__Supplied data__
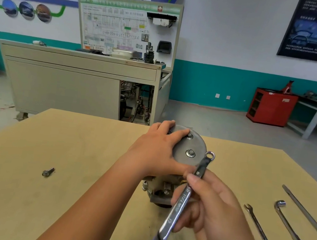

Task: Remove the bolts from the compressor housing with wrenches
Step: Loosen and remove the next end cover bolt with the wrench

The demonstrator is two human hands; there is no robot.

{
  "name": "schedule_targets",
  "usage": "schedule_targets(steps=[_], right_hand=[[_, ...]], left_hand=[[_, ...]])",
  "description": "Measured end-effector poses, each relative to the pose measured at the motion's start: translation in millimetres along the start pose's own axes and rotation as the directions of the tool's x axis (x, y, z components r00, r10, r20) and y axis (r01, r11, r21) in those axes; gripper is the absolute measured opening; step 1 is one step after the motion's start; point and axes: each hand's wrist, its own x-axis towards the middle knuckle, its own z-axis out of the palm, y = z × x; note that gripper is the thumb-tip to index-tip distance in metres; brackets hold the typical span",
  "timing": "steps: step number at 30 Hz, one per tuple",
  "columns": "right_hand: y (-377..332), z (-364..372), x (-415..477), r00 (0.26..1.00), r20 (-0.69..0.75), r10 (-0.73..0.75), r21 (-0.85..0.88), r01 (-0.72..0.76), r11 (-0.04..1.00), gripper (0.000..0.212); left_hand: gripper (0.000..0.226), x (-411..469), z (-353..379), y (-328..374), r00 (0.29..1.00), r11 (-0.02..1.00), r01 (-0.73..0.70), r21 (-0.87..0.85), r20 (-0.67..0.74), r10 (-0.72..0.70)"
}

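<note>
We log one view: wide-angle head camera, facing forward and down, close over the table [11,190], which fills the lower frame; wall [226,37] far beyond.

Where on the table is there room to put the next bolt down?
Bare wood runs from the loose bolt out to the left edge of the table, and between that bolt and the left forearm. Right of the compressor is crowded: right hand with its wrench, then three tools lying side by side.
</note>
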Motion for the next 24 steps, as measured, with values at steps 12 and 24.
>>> schedule_targets(steps=[12,24], right_hand=[[7,7,29,0.996,0.037,0.081,0.026,-0.082,0.996,0.017],[2,-8,33,0.995,-0.052,0.086,0.032,-0.084,0.996,0.022]], left_hand=[[0.074,4,2,-4,0.999,0.995,-0.036,0.090,-0.004,0.037],[0.079,3,3,0,1.000,0.997,-0.020,0.072,-0.015,0.021]])
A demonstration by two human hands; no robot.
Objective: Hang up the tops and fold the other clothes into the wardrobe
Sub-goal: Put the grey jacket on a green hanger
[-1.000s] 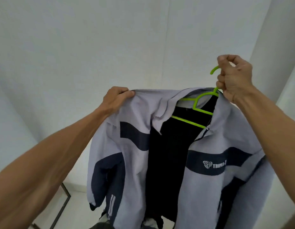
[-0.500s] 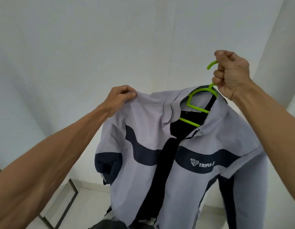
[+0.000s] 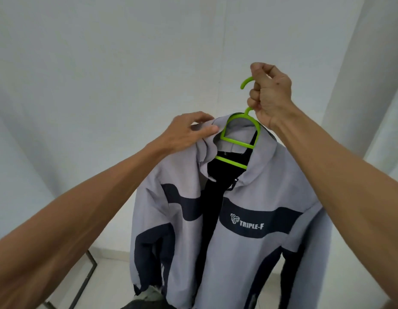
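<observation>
Jacket (image 3: 249, 219) hangs in mid-air in front of the person, draped on a green hanger (image 3: 238, 142), front facing the camera and its length running straight down. The right hand (image 3: 271, 97) is clenched round the hanger's neck, right above the jacket. The hook (image 3: 244, 81) curls up and to the left, clear of the fist. The left hand (image 3: 186, 132) pinches the collar just beside the hanger. No rail or wardrobe is in view, so the right hand will probably carry the hook to it
</observation>
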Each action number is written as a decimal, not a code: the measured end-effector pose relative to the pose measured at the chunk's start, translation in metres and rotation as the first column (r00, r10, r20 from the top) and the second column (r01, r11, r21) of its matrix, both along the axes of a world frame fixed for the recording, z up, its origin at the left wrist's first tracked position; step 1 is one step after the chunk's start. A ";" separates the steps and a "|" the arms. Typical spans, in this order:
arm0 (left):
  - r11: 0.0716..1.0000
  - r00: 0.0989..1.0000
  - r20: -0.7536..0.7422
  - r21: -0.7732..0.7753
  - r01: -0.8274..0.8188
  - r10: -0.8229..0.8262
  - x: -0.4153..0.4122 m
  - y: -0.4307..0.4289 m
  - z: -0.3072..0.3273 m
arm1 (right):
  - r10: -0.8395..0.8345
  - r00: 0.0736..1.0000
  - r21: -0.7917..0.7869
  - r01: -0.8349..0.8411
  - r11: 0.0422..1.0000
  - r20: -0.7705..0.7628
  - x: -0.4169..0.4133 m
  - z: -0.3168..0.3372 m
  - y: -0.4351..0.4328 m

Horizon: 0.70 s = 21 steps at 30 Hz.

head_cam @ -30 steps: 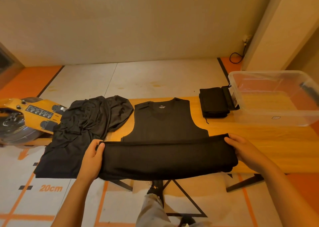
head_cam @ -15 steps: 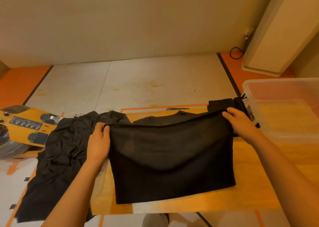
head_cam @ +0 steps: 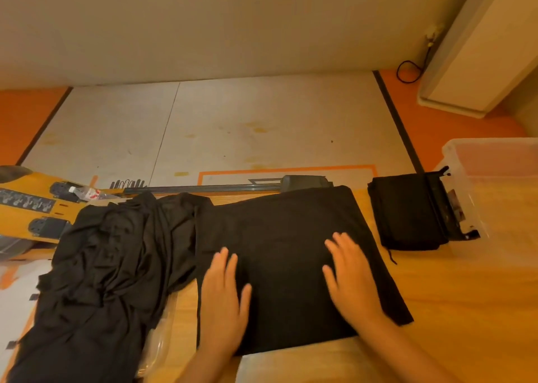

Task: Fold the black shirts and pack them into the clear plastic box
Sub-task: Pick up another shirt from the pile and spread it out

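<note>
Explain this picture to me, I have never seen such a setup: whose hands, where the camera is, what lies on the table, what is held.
No machine here: a person works with bare hands, and the one camera sits on their head, looking forward and down. The left hand and right hand lie flat, fingers straight, pressing a folded-over black shirt on the wooden table. Nothing is gripped. To the left lies a crumpled pile of black shirts; to the right a folded black stack sits next to the clear plastic box.
</note>
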<state>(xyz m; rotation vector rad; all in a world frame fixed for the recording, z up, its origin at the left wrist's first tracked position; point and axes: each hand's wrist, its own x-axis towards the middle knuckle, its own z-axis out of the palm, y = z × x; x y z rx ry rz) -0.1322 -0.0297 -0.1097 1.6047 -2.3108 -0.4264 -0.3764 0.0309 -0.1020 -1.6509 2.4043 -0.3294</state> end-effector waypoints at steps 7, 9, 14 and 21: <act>0.985 0.971 0.208 0.150 0.087 -0.118 0.023 0.080 -0.047 | 0.040 0.996 0.221 -0.023 0.975 -0.074 -0.001 -0.036 0.062; 0.983 0.961 0.248 0.164 0.085 -0.125 0.030 0.083 -0.053 | 0.027 0.998 0.280 -0.011 0.960 -0.051 -0.007 -0.042 0.074; 0.978 0.950 0.265 0.165 0.125 -0.166 0.037 0.092 -0.055 | -0.011 0.999 0.300 0.023 0.954 -0.042 -0.009 -0.047 0.107; 0.973 0.936 0.281 0.152 0.177 -0.214 0.061 0.131 -0.055 | 0.040 0.998 0.365 -0.020 0.931 -0.047 0.001 -0.054 0.159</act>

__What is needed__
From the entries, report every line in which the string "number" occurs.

__Result for this task__
  "timing": "steps: step number at 30 Hz, one per tuple",
Each action number is written as a decimal, not a code: the measured end-effector pose relative to the pose measured at the chunk's start, translation in metres and rotation as the first column (r00, r10, r20 from the top) and the second column (r01, r11, r21) of its matrix, both along the axes of a world frame fixed for the recording, z up, its origin at the left wrist's first tracked position; step 1 is one step after the chunk's start. A ";" separates the steps and a "|" the arms. Typical spans, in this order:

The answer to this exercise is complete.